Took a reading last night. It was 1.020 which makes me think the fermentation stopped (HammerTime!)

So I added a can of Vintners Harvest Sweet Cherry Puree which is bubbling nicely. I'll take a reading later today.

So my question: will this increase my Alcohol content?
 
Took a reading last night. It was 1.020 which makes me think the fermentation stopped (HammerTime!)

So I added a can of Vintners Harvest Sweet Cherry Puree which is bubbling nicely. I'll take a reading later today.

So my question: will this increase my Alcohol content?

Does it have sugar in it? Then yes.

What about the reading being 1.020 makes you think the fermentation stopped? From what I can tell in your post, it's been what, 4 days? Patience man!
 
Let us know how it turns out! I'm interested to see what you think of that yeast, I haven't tried it yet.
 
A couple issues with this yeast being that number one, it is very sensitive. From a couple of online boards like brewingnetwork, BBBoard, and morebeer, it appears that this yeast cannot be abused by temp changes, underpitching, low oxygen, and also seems to have trouble with higher mash temps (this being my issue).

1. Pitch a veeery large active starter (I did about 1 cup full). Oxygenate high and do it the next 2-3 days.
2. Pitch this starter around 60 degrees and primary ferment at 65 degrees for the first couple days.
3. Let it ramp up to 70 or just above after this let it ride for more than 4 weeks, maybe longer. It's a slow burner.
4. Mash temps are questionable depending on how many adjuncts and crystal/caramel malts. I'd now do 150 degrees for 90 minutes. As you can see I used many fermentable sugars (including the pilsner malts,dme and grain) and a low ratio of caramel/adjuncts.

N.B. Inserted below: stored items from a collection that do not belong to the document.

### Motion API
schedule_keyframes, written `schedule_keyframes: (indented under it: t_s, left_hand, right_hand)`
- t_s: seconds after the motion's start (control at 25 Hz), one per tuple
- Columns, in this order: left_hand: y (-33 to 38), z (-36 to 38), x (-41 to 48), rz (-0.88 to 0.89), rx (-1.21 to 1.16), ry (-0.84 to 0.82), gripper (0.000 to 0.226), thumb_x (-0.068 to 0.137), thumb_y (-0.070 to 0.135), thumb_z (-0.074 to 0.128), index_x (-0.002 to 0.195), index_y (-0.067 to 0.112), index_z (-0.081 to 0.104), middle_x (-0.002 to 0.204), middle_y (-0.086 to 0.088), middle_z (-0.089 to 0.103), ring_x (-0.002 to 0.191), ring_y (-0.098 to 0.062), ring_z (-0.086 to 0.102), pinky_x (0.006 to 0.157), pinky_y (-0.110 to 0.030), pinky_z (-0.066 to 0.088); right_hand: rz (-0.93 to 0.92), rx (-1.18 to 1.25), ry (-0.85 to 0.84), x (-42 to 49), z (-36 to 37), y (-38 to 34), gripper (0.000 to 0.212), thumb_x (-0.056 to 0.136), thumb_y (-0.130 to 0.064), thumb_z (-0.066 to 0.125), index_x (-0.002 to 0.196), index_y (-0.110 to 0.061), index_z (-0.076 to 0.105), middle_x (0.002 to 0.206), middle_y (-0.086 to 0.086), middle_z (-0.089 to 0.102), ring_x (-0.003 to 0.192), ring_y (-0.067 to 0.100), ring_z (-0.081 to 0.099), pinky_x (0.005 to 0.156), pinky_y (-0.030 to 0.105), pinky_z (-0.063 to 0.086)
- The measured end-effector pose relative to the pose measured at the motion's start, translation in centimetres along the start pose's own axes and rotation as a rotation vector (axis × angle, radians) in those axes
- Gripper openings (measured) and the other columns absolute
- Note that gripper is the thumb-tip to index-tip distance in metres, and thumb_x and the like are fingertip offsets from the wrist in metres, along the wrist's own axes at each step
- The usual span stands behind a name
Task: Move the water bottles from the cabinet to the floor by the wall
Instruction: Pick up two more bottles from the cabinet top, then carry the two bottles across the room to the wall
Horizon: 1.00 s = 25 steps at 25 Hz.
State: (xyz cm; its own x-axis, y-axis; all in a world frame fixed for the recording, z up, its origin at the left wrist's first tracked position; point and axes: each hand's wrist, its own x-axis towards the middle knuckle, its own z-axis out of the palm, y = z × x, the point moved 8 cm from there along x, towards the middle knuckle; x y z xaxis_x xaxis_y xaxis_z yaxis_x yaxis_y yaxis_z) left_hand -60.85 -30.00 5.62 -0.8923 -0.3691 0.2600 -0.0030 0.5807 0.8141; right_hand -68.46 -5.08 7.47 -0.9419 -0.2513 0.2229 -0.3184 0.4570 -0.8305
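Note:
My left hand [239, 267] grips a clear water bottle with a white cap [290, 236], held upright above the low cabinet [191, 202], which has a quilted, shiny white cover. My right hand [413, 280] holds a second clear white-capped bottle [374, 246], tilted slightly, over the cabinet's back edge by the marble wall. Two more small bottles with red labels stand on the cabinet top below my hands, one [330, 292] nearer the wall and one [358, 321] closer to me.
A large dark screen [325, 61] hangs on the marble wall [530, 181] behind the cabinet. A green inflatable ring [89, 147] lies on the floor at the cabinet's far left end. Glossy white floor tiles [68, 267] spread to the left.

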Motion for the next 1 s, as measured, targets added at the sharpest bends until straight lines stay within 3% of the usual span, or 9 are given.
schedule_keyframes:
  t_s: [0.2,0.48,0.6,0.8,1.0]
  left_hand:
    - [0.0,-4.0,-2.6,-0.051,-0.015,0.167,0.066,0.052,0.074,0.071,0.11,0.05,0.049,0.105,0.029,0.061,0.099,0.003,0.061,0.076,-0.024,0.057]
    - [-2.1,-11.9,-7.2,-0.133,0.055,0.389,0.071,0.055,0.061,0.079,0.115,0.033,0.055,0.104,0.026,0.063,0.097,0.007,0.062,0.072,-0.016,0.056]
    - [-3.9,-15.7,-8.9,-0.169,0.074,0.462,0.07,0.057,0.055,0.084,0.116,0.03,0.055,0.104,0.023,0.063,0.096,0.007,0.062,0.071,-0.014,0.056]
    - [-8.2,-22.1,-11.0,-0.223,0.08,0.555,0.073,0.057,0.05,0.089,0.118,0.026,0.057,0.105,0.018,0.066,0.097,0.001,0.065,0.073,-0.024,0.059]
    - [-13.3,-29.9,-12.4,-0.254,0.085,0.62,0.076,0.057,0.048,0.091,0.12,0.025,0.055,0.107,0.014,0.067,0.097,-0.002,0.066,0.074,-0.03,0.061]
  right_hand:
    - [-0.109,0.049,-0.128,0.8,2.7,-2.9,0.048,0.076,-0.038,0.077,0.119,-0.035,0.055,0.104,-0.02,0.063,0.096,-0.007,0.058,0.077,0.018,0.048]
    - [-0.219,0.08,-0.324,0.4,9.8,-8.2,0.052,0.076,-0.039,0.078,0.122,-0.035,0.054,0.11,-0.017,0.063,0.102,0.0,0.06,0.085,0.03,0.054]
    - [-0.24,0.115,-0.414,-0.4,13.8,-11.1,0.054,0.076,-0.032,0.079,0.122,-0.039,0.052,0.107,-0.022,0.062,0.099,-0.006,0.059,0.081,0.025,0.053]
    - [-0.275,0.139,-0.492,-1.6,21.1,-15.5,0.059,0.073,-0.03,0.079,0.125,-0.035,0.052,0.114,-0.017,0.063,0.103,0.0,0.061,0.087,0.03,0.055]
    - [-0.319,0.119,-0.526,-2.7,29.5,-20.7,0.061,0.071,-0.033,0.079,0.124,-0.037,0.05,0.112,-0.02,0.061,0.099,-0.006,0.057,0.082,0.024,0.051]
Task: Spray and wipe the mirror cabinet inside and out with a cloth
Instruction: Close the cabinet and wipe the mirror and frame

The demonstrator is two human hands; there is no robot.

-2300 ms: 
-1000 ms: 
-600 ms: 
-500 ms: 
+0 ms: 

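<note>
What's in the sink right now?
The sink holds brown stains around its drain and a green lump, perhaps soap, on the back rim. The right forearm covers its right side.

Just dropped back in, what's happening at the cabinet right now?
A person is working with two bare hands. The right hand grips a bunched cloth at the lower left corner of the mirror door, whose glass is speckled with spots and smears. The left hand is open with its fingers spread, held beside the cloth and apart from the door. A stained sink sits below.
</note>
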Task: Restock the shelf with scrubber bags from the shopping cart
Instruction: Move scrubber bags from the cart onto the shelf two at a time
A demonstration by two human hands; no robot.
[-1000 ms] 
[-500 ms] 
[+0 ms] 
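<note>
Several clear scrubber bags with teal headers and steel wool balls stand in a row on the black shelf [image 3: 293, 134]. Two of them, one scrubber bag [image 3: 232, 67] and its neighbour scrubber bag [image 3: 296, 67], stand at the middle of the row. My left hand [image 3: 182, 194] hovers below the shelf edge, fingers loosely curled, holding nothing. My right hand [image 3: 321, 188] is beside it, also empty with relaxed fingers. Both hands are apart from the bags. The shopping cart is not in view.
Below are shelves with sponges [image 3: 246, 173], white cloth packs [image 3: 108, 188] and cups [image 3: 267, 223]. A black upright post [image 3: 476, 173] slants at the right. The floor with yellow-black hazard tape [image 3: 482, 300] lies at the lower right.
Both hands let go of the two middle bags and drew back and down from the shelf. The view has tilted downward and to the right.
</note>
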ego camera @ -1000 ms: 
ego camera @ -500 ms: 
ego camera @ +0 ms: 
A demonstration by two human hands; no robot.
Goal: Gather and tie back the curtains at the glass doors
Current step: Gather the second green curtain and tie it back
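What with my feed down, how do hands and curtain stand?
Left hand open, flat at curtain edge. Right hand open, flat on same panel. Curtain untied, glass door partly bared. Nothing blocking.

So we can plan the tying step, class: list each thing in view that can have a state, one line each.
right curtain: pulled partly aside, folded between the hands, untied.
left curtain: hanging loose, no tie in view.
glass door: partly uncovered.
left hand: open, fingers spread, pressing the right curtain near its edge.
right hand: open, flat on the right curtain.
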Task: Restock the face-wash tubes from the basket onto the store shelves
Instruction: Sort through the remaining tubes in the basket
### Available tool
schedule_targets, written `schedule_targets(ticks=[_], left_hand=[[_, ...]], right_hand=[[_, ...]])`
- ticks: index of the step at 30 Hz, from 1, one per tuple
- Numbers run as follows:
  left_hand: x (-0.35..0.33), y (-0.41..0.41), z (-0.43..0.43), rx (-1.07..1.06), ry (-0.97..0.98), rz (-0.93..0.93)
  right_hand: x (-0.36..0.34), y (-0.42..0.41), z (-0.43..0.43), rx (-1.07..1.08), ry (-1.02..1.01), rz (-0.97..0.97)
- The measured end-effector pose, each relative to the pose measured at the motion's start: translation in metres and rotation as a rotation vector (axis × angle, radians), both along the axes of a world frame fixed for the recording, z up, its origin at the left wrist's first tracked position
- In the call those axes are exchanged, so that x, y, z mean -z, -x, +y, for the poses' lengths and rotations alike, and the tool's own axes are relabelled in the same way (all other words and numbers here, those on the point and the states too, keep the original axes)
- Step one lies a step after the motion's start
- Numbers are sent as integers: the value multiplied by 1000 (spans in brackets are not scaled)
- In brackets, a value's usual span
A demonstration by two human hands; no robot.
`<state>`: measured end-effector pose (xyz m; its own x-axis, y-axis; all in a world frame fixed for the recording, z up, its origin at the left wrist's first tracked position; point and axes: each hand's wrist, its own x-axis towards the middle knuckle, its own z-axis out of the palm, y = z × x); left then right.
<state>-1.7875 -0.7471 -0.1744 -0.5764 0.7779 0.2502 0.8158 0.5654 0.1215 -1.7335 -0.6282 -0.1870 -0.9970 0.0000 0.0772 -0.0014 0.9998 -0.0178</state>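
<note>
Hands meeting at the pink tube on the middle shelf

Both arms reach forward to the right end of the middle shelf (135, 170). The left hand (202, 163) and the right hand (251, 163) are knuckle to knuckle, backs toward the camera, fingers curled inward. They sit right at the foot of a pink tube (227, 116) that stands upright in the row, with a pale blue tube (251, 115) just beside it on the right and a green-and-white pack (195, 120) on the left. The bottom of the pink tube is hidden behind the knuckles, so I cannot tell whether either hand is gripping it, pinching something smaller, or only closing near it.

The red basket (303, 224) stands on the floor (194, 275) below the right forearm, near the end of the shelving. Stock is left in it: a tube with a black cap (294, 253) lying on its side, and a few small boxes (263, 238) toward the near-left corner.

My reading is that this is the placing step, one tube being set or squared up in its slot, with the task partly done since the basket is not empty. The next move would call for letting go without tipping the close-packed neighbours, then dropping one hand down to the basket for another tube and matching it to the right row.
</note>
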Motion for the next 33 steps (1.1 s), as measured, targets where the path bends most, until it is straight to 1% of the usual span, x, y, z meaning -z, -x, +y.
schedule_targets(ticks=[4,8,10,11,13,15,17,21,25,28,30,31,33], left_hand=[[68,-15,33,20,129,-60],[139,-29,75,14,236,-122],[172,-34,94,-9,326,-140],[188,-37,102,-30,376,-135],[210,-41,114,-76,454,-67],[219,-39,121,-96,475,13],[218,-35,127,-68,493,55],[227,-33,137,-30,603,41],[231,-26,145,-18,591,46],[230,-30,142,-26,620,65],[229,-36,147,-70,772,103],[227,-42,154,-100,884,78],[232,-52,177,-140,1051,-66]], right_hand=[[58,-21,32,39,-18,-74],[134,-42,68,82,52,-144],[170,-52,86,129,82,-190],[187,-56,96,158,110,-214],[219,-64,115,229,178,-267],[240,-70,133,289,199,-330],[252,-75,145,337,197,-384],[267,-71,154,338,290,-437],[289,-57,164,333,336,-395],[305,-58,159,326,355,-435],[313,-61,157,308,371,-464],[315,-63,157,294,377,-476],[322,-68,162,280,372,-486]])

My experience thus far with a batch I brewed 1.5 weeks ago.

A little complicated since I overshot my sparge water and did an 8 gallon batch instead split with 2 gallons going with wyeast 1214.

13lb 15oz Belgian Pilsner Malt
3 lb ~ Briess Pilsen Light DME
2lb 8oz X-Light Dry Malt Extract
1lb 12oz Briess Caramunich
1 lb ~ Belgian Candi Syrup, Clear
1lb ~ Candi Syrup D-180
1lb ~ Flaked Corn (Maize)
1lb ~ Belgian Candy Sugar Dark
~ 9oz Belgian Special B
~ 8oz Flaked Oats
~ 3oz Weyermann Carafa I

26lb 7oz

Mashed for 60 minutes at 153. Boil for 90 min. I fermented at a controlled 60-62 ambient degrees. Blow-off strong. The krausen dropped after three whole days. I ramped it up to low 70's after 5 full days and now have it in the upper 70's low 80's. The reason is that the gravity was only 1.044 after 1 whole week, 4 days after the krausen fell. After 1.5 weeks it's 1.042. A whopping 58% attenuation thus far . .
I'm still gonna let it ride for 4 weeks plus and then if my FG is still too high I'm pitching it onto a 3711 cake of about 1 gallon+ of yeast slurry.